Blog

Kubernetes Without the Drama

Kubernetes has a way of making normal work sound heavier than it is. A process becomes a pod. A port becomes a service. A restart becomes reconciliation. A deploy becomes a rollout with history, health checks, and a controller watching from the side.

That weight can be annoying. It can also be useful.

I don't reach for Kubernetes when a product only needs one app server, one database, and a deploy button. That setup can stay simple for a long time, and most products benefit from staying simple longer than people expect. Kubernetes starts to earn its place when the system has several services, workers, cron jobs, internal APIs, certificates, rollbacks, and enough operational habits that every special deploy path becomes another thing to remember at the worst possible moment.

For that kind of work, I like RKE2. It gives me normal Kubernetes on machines I control, with an install shape I can still understand when something breaks. A config file. A systemd service. A kubeconfig on disk. Etcd snapshots I can point at. Serious enough for production, without making the cluster bootstrap the most interesting part of the project.

Start smaller than your ambition

A useful cluster starts with restraint. One CNI. One ingress story. One way to ship manifests. One convention for namespaces. One backup story. One place where people look when the deploy failed.

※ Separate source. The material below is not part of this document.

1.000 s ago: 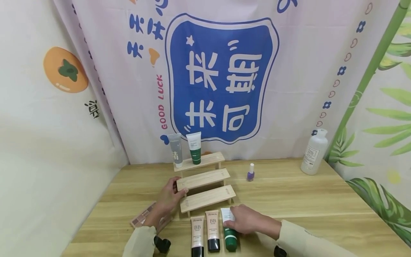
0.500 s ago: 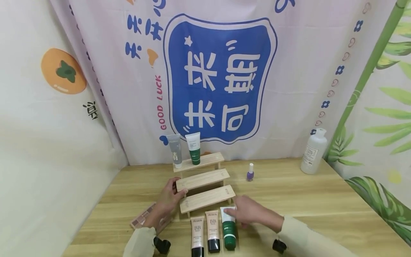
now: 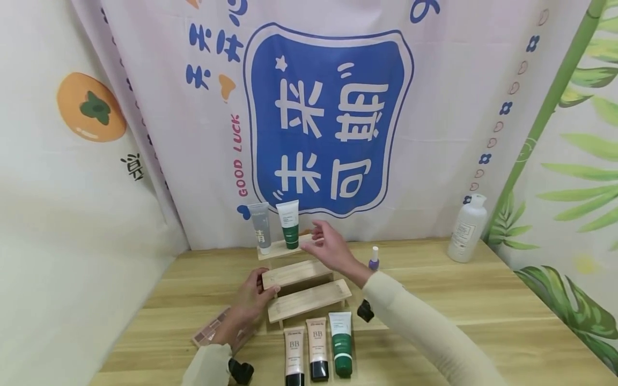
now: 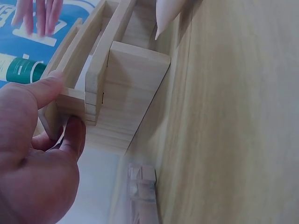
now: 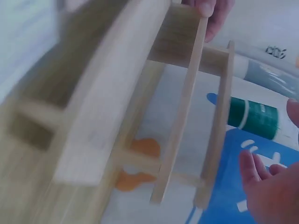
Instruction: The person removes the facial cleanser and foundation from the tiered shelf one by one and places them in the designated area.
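A three-tier wooden stand point(image 3: 309, 301) rises in the middle of the table. My left hand point(image 3: 251, 297) pinches the left end of its middle shelf, thumb on top and fingers beneath. On the top shelf, a grey tube point(image 3: 261, 228) and a white-and-green tube point(image 3: 288, 225) stand upright on their caps. My right hand point(image 3: 333, 251) hovers by the top shelf's right part, fingers loosely bent and holding nothing, just right of the white-and-green tube. In the right wrist view a gap shows between that hand and the green part of the tube point(image 5: 254, 117).
In front of the stand lie two BB cream tubes point(image 3: 294, 351) and another white-and-green tube point(image 3: 341, 343). A makeup palette point(image 3: 211, 328) lies partly under my left forearm. A purple nail polish bottle point(image 3: 374, 261) stands right of the stand, a white bottle point(image 3: 467, 229) farther right by the curtain.
My right hand has let go of the front white-and-green tube, left lying beside the BB creams, and moved up and back to the top shelf. My left hand keeps its hold.
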`<state>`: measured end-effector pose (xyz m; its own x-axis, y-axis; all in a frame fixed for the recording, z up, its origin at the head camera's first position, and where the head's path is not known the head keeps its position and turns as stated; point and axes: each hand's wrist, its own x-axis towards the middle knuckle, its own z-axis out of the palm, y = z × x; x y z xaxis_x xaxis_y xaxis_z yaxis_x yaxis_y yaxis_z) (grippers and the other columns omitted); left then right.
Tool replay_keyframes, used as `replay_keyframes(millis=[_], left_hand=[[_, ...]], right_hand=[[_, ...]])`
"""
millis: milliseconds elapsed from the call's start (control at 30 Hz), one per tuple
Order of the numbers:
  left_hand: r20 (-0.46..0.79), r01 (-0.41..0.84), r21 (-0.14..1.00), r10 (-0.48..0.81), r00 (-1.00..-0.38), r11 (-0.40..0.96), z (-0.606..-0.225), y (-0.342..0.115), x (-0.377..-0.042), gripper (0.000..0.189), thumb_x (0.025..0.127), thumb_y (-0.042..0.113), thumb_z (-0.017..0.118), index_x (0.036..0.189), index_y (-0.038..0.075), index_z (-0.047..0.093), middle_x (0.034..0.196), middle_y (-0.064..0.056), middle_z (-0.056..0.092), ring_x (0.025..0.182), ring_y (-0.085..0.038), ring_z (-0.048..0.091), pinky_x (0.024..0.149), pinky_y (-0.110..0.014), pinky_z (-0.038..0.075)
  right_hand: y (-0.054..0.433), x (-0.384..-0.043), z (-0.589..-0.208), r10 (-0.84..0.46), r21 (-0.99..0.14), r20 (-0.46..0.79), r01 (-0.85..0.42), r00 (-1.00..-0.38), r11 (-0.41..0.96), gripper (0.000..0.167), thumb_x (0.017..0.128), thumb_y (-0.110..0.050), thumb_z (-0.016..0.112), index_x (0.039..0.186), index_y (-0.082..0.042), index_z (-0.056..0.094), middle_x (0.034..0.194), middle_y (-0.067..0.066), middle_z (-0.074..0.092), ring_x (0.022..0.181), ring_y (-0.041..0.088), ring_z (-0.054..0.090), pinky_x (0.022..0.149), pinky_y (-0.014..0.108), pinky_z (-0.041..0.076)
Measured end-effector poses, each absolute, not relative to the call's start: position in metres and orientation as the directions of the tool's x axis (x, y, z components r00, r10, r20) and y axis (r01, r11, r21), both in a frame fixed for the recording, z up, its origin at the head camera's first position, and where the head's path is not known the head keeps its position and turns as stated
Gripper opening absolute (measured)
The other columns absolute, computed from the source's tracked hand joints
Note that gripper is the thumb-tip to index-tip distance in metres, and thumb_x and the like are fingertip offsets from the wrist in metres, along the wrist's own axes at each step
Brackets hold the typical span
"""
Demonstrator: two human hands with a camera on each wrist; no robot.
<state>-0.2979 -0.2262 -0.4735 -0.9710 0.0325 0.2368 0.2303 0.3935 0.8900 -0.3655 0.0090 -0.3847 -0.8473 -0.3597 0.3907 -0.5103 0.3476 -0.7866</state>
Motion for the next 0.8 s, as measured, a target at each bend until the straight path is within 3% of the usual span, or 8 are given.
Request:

Kubernetes already has a lot of nouns. Adding more because the ecosystem has them is how a small platform turns into a hobby. I like asking a very boring question for every component: who will notice when this breaks, and who knows how to fix it? If the answer is vague, the component probably needs to wait.

This applies to RKE2 as well. The nice part about RKE2 is that it gives you a solid base layer. The dangerous part is that a solid base layer makes it easy to keep adding things. Cert manager, external DNS, service meshes, policy engines, GitOps controllers, dashboards, storage operators. All useful in the right place. All expensive when nobody owns them.

The machines still matter

RKE2 doesn't make Linux disappear. It makes Kubernetes easier to install and operate, but the nodes are still real machines with clocks, disks, hostnames, kernel settings, firewall rules, and systemd units.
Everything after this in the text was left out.